Pilot Study of Pancreatic Cancer Screening

Recruiting

• Conditions: Pancreatic Carcinoma
• Interventions: Procedure: Biospecimen Collection; Procedure: Magnetic Resonance Cholangiopancreatography; Procedure: Magnetic Resonance Imaging; Procedure: Endoscopic ultrasound; Other: Questionnaires

• Registration Number: NCT05058846
• Lead Sponsor: University of California, San Francisco

Brief Summary

This study investigates how often abnormal findings from routine magnetic resonance imaging occur in people with genetic mutations in BReast CAncer gene. (BRCA), ataxia telangiectasia mutated gene (ATM), or PALB2 screened for pancreatic cancer. This study may lead to a greater understanding of cancer and potentially, improvements in cancer screening and treatment.

Detailed Description

PRIMARY OBJECTIVE:

I. To determine the event rate of abnormal magnetic resonance imaging (MRI) and Endoscopic ultrasound (EUS) findings in screened study participants.

SECONDARY OBJECTIVES:

I. To determine the rates of high-grade pancreatic neoplasia precursors (intraductal papillary mucinous neoplasm (IPMN)-high-grade dysplasia (HGD)) and pancreatic intraepithelial neoplasia-3 \[PanIN-3\]) and pancreatic ductal adenocarcinoma (PDAC) among all study participants.

II. To understand rates of procedures (biopsies and surgeries) among all study participants.

EXPLORATORY OBJECTIVES:

I. To create a biorepository of all participants through the collection of saliva, blood, and tissue, combined with imaging findings and robust clinical annotation of patient health behaviors in all study participants.
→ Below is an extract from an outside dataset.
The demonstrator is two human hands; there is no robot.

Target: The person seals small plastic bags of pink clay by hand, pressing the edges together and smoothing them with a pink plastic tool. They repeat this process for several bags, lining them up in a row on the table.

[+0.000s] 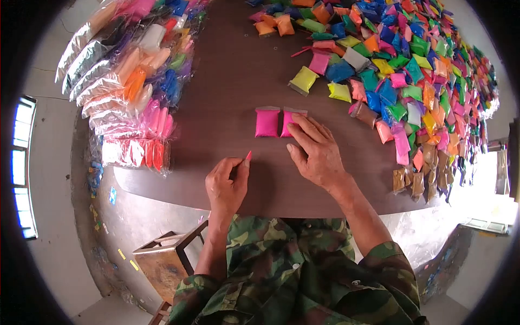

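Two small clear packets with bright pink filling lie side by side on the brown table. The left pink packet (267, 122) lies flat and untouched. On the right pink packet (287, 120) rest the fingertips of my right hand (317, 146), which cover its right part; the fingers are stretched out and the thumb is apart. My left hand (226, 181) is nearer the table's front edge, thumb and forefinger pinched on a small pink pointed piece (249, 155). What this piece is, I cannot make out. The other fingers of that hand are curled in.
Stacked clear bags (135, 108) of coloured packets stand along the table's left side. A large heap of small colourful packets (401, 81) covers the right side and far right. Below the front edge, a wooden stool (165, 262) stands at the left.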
II. To explore knowledge, attitudes, and anxiety related to pancreatic cancer screening at annual intervals in all study participants.

OUTLINE: Participants are assigned to 1 of 2 groups.

GROUP I: GROUP I: Participants may opt to undergo MRI/magnetic resonance cholangiopancreatography (MRCP) or alternating MRI/MRCP and EUS annually for 10 years or complete questionnaires over 10 minutes and undergo blood, saliva and tissue sample collection.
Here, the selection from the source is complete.